> Your instructions
Please reproduce all of the data exactly as it appears, but skip the pictures.

(Collected data entries)

# # # # # # #

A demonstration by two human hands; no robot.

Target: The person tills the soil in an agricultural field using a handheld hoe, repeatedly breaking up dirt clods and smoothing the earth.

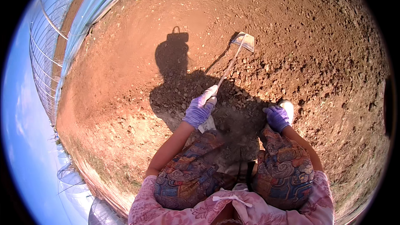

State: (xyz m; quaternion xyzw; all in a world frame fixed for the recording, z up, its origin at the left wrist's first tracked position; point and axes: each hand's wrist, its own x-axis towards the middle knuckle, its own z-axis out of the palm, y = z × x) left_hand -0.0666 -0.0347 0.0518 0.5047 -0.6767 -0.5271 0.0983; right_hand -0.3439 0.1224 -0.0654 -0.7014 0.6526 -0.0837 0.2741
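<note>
My left hand [200, 107], in a purple striped glove with a pale palm, grips the thin handle of a hoe [230, 64]. The hoe reaches up and away to the right, and its broad metal blade [246, 41] rests on the soil. My right hand [277, 118], gloved the same way, is down by my right knee, beside a white shoe [287, 108]. Its fingers are bent downward, and whatever lies beneath them is hidden. Behind my left wrist, part of the other pale shoe [207, 125] shows between the hand and my patterned trousers [187, 175].
Loose brown soil [300, 53] with clods spreads ahead and to the right; smoother soil [118, 53] lies left. Clear plastic sheeting [75, 37] and greenhouse hoops [43, 68] line the left side. Dry grass [115, 165] grows at lower left. My shadow [173, 56] falls across the ground.
</note>
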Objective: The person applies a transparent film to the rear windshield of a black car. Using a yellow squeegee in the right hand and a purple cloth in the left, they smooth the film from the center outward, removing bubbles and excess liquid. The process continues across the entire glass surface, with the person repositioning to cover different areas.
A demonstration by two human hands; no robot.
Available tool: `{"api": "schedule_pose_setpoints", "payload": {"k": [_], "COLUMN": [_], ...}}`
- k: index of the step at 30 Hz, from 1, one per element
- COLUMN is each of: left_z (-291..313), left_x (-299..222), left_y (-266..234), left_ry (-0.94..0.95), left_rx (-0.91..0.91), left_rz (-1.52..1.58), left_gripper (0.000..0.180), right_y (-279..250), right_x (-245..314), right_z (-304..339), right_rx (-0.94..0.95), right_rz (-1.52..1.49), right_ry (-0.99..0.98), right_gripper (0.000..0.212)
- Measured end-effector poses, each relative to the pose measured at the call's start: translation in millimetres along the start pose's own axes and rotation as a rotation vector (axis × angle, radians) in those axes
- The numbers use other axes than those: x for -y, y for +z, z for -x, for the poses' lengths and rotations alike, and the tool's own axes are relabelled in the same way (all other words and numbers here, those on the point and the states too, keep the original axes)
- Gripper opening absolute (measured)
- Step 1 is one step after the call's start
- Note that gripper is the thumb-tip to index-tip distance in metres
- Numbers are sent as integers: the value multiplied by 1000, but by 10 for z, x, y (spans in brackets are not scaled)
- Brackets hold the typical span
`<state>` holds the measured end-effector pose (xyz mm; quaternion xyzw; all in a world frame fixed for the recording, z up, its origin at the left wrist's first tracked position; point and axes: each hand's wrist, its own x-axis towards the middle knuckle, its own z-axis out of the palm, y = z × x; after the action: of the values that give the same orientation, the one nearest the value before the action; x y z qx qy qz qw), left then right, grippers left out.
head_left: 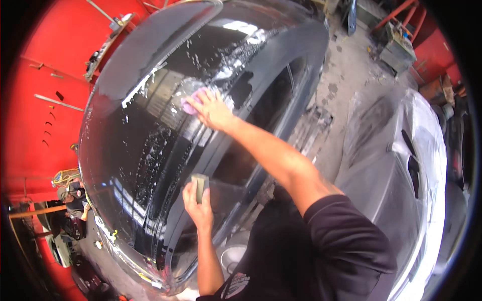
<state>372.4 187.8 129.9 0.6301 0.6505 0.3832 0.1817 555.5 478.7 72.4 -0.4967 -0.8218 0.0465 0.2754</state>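
Stretched out over the wet black car roof (165, 120), my right hand (215, 111) presses a pinkish-purple sponge (189, 107) onto the surface beside a patch of suds. Its fingers lie over the sponge and cover part of it. My left hand (197, 203) is lower and nearer to me, above the car's side by the door windows. Between its thumb and fingers it grips a small beige and grey sanding block (201, 184), held upright. White foam (238, 60) and water drops run along the roof edge near the side windows (273, 113).
A second car (376, 180), partly wrapped in pale plastic sheeting, stands close on my right. Another person (75, 198) is at the car's far left end. A red wall (45, 120) with a shelf (108, 45) lies beyond the roof. A grey metal cabinet (396, 52) stands far right.
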Motion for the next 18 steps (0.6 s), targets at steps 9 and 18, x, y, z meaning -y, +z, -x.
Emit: {"api": "schedule_pose_setpoints", "payload": {"k": [9,18], "left_z": [-185,-1198], "left_x": [277,-496], "left_y": [-137,406], "left_ry": [1,187], "left_rx": [19,63], "left_rz": [-67,-142], "left_gripper": [54,50], "right_y": [-217,-173], "right_x": [-879,-1127], "right_z": [111,22], "right_rx": [-50,-67], "right_rz": [92,11], "right_ry": [212,138], "right_gripper": [65,66]}}
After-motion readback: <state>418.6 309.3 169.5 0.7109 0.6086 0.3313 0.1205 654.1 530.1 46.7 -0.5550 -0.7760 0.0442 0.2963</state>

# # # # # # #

> Response
A demonstration by two human hands; no robot.

Target: The person tills the soil in an agricultural field using a handheld hoe, repeatedly breaking up dirt clods and smoothing the earth.


State: (xyz m; quaternion xyzw; all in a world frame fixed for the recording, z up, its origin at the left wrist's first tracked position; point and axes: each hand's wrist, its own x-axis towards the middle knuckle, its own z-axis out of the palm, y = z × x) left_hand -0.0666 -0.0347 0.0518 0.5047 -0.6767 -0.5271 0.0983; right_hand -0.3439 0.1224 -0.0654 -0.7014 0.6526 -0.0837 0.2741
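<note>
My left hand [200, 107], in a purple striped glove with a pale palm, grips the thin handle of a hoe [230, 64]. The hoe reaches up and away to the right, and its broad metal blade [246, 41] rests on the soil. My right hand [277, 118], gloved the same way, is down by my right knee, beside a white shoe [287, 108]. Its fingers are bent downward, and whatever lies beneath them is hidden. Behind my left wrist, part of the other pale shoe [207, 125] shows between the hand and my patterned trousers [187, 175].
Loose brown soil [300, 53] with clods spreads ahead and to the right; smoother soil [118, 53] lies left. Clear plastic sheeting [75, 37] and greenhouse hoops [43, 68] line the left side. Dry grass [115, 165] grows at lower left. My shadow [173, 56] falls across the ground.
</note>
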Objective: The person applies a transparent film to the rear windshield of a black car. Using a yellow squeegee in the right hand and a purple cloth in the left, they smooth the film from the center outward, removing bubbles and excess liquid. The process continues across the entire glass surface, with the person repositioning to cover different areas.
A demonstration by two human hands; no robot.
Available tool: `{"api": "schedule_pose_setpoints", "payload": {"k": [_], "COLUMN": [_], ...}}`
- k: index of the step at 30 Hz, from 1, one per element
- COLUMN is each of: left_z (-291..313), left_x (-299..222), left_y (-266..234), left_ry (-0.94..0.95), left_rx (-0.91..0.91), left_rz (-1.52..1.58), left_gripper (0.000..0.180), right_y (-279..250), right_x (-245..314), right_z (-304..339), right_rx (-0.94..0.95), right_rz (-1.52..1.49), right_ry (-0.99..0.98), right_gripper (0.000..0.212)
- Measured end-effector poses, each relative to the pose measured at the call's start: translation in millimetres along the start pose's own axes and rotation as a rotation vector (axis × angle, radians) in those axes
- The numbers use other axes than those: x for -y, y for +z, z for -x, for the poses' lengths and rotations alike, and the tool's own axes are relabelled in the same way (all other words and numbers here, those on the point and the states too, keep the original axes)
- Gripper opening absolute (measured)
- Step 1 is one step after the call's start
- Note that gripper is the thumb-tip to index-tip distance in metres
- Numbers are sent as integers: the value multiplied by 1000, but by 10 for z, x, y (spans in brackets are not scaled)
- Brackets hold the typical span
`<state>` holds the measured end-effector pose (xyz mm; quaternion xyzw; all in a world frame fixed for the recording, z up, its origin at the left wrist's first tracked position; point and axes: each hand's wrist, its own x-axis towards the middle knuckle, its own z-axis out of the palm, y = z × x; after the action: of the values that give the same orientation, the one nearest the value before the action; x y z qx qy qz qw), left then right, grippers left out.
head_left: 
<state>372.4 187.8 129.9 0.6301 0.6505 0.3832 0.1817 555.5 478.7 72.4 -0.4967 -0.8218 0.0465 0.2754</state>
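Stretched out over the wet black car roof (165, 120), my right hand (215, 111) presses a pinkish-purple sponge (189, 107) onto the surface beside a patch of suds. Its fingers lie over the sponge and cover part of it. My left hand (197, 203) is lower and nearer to me, above the car's side by the door windows. Between its thumb and fingers it grips a small beige and grey sanding block (201, 184), held upright. White foam (238, 60) and water drops run along the roof edge near the side windows (273, 113).
A second car (376, 180), partly wrapped in pale plastic sheeting, stands close on my right. Another person (75, 198) is at the car's far left end. A red wall (45, 120) with a shelf (108, 45) lies beyond the roof. A grey metal cabinet (396, 52) stands far right.
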Motion for the next 18 steps (0.6 s), targets at steps 9 and 18, x, y, z meaning -y, +z, -x.
Emit: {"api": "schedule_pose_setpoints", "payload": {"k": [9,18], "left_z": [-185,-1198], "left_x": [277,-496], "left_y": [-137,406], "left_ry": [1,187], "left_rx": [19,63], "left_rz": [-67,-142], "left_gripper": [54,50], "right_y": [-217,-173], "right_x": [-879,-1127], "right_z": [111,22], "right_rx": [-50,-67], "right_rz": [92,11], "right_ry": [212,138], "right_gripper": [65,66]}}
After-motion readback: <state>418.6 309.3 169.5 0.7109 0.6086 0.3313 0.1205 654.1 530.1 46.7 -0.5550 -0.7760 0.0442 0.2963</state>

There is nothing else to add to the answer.